More power for state-level committees against ponzi schemes

The government is planning to give SLCCs the power to regulate companies running collective investment schemes.

More power for state-level committees against ponzi schemes
NEW DELHI: The government is planning to give state-level coordination committees (SLCCs) the power to regulate companies running collective investment schemes, a move aimed at checking illegal deposit taking and Ponzi schemes.

An SLCC coordinates between a state government and financial institutions to ensure development of credit-based programmes in the state. It has representation from banks, departments of the state government, key intelligence agencies and the local chapters of the financial sector regulators. SLCC meetings are convened by the Reserve Bank of India.

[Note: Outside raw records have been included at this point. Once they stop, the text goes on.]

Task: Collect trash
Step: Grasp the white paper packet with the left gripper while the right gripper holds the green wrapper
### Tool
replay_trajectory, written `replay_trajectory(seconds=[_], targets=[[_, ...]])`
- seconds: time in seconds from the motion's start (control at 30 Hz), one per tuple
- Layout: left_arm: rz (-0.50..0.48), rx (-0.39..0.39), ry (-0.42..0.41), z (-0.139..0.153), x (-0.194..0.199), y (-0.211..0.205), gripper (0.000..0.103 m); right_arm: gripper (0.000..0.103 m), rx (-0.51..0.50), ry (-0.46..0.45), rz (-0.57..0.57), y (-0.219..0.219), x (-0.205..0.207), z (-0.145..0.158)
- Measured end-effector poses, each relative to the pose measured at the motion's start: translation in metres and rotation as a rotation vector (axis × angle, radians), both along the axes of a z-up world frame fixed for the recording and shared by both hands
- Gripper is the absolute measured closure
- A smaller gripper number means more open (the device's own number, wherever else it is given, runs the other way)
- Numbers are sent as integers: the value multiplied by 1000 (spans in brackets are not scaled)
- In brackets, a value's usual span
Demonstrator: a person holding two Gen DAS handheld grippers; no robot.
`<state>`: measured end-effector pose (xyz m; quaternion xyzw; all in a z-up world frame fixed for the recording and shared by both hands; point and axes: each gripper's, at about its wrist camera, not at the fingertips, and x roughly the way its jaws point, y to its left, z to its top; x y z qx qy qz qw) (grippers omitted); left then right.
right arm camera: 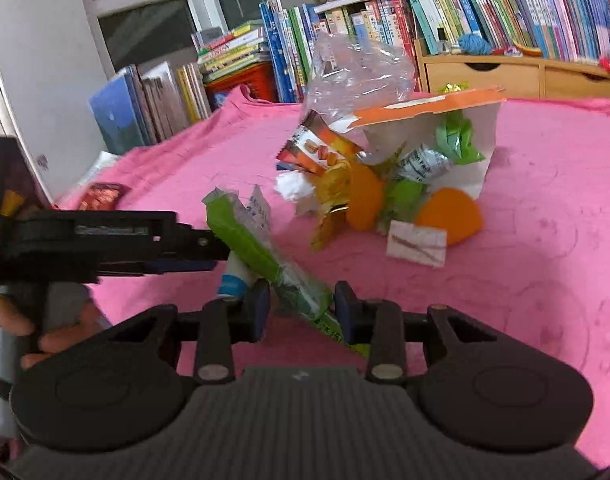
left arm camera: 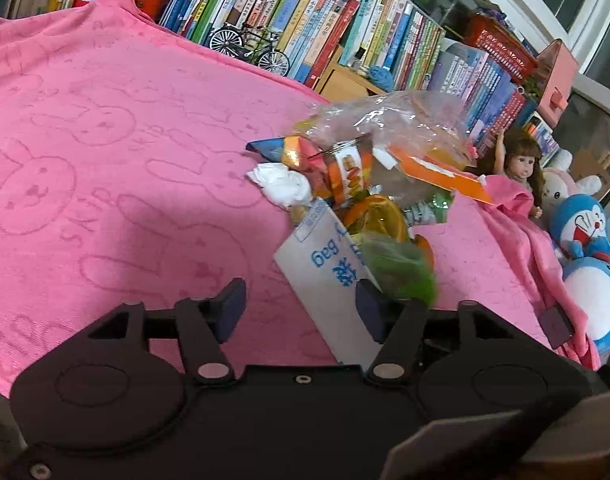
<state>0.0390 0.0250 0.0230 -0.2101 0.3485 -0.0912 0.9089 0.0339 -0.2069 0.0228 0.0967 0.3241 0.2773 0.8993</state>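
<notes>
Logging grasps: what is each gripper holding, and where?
Right gripper pinches the green wrapper near its lower end. Left gripper is open, holding nothing.

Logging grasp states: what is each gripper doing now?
Left gripper: open, holding nothing.
Right gripper: closed on the green wrapper.

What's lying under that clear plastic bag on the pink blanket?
Under the clear plastic bag lie an orange-edged carton, snack wrappers and crumpled white tissue. Anything deeper in the pile is hidden.
</notes>
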Motion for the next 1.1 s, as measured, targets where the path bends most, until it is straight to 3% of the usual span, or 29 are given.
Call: replay_trajectory(seconds=[0.07,0.13,0.37,0.47,0.57,0.7,0.77,0.83,0.9,1.0,1.1], targets=[[-8,-13,-1,-1,-1,1,30,62,75,36,-12,-12,1,-1],[-21,-50,0,-2,-2,1,22,63,50,35,-34,-13,1,-2],[-28,-104,23,-2,-5,4,22,63,86,45,35,-1,-5,-5],[-32,-111,16,-2,-5,10,30,63,150,77,53,-4,-6,-9],[-39,-119,22,-4,-5,12,46,67,165,85,12,-8,-6,-11],[-52,-125,39,-10,-2,8,49,67,176,62,-55,-16,-9,-9],[-51,-113,39,-12,0,4,61,74,147,52,-91,-16,-11,-8],[-52,-106,59,-15,3,-1,91,80,116,55,-126,-16,-13,-8],[-58,-106,55,-15,1,-4,91,83,106,59,-143,-18,-15,-11],[-71,-40,6,-6,-7,-10,93,84,94,43,-144,-19,-21,-12],[-74,22,-42,6,-18,-13,95,76,88,-8,-132,-18,-27,-9]])
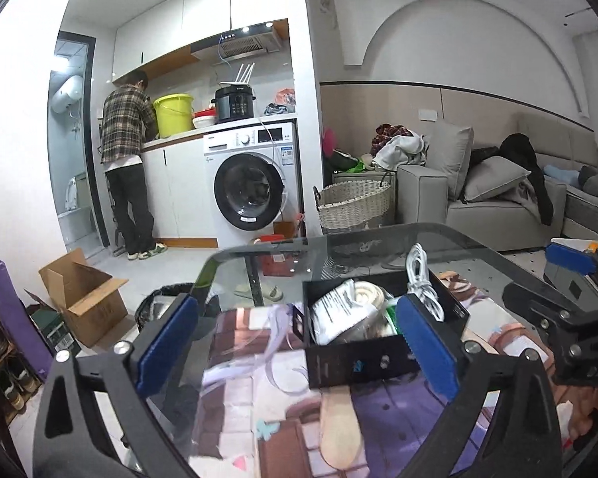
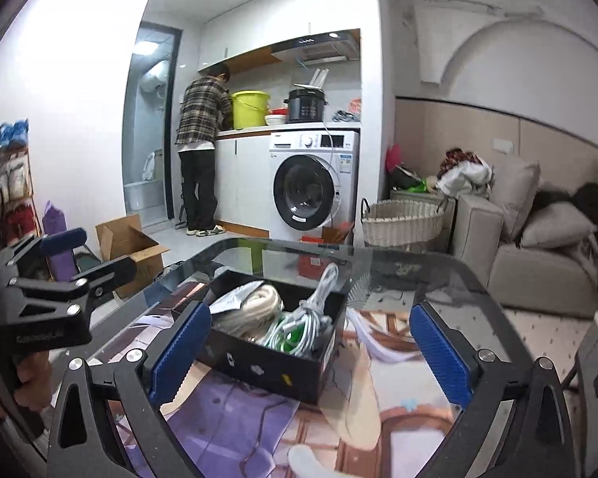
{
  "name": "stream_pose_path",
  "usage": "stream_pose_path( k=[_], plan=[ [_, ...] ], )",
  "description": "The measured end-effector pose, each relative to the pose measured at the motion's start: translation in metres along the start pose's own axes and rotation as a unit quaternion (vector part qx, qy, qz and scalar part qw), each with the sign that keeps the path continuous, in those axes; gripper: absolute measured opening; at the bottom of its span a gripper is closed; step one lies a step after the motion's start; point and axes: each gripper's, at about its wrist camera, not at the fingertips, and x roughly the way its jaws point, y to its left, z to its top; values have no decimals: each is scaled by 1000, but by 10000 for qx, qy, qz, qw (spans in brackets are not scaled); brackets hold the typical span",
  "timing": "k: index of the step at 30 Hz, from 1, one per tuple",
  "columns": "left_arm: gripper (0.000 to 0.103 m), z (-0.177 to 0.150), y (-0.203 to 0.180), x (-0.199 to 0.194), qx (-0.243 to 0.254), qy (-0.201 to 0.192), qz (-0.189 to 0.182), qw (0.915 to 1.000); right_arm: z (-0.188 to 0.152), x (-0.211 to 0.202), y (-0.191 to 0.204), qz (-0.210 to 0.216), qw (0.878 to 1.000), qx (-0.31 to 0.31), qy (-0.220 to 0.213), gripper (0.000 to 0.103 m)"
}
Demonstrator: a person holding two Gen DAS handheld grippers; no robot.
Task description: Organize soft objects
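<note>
A black open box (image 1: 358,362) (image 2: 267,366) stands on a printed mat (image 1: 243,362) on the glass table (image 1: 398,239). It holds a white cable bundle (image 1: 422,279) (image 2: 319,302), a cream coiled rope (image 2: 255,306), a white pouch (image 1: 339,310) and something green (image 2: 289,336). My left gripper (image 1: 297,342) is open, with its right pad beside the box's right front corner. My right gripper (image 2: 310,352) is open wide just in front of the box, and nothing is between its pads. Each gripper shows at the edge of the other's view, held by a hand.
Beyond the table are a wicker basket (image 2: 402,221), a grey sofa (image 2: 534,263) with cushions and heaped clothes, and a washing machine (image 2: 315,183). A person (image 2: 201,147) stands at the counter. An open cardboard box (image 1: 81,290) and a black bin (image 1: 159,302) sit on the floor at left.
</note>
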Motion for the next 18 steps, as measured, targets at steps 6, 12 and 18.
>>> stream_pose_path(
  k=[6, 12, 18],
  plan=[
    [102, -12, -11, -14, -229, 2, -35, 9997, -11, -5, -8, -60, 9997, 224, -34, 102],
    [103, -15, -15, -18, -94, -146, 27, 9998, -17, -14, -10, -79, 9997, 174, -171, 102],
    [103, -13, -13, -17, -174, -178, 102, 9996, -23, -12, -11, -56, 9996, 283, -58, 102]
  ],
)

The proposal to empower SLCCs was made by an inter-ministerial group set up by the finance ministry after it failed to secure a consensus on setting up of a central coordinating agency to share information between regulators, central and state governments.

"There were structural and functional issues of setting up such an agency," a finance official said on condition of anonymity. "Besides, the idea is to gather information and take corrective action against unincorporated bodies and unauthorised entities collecting deposits, which can be done through such a platform."

A parliamentary panel headed by former finance minister and Bharatiya Janata Pary leader Yashwant Sinha had also suggested single regulator to oversee the functioning of investment schemes promising unreasonable returns.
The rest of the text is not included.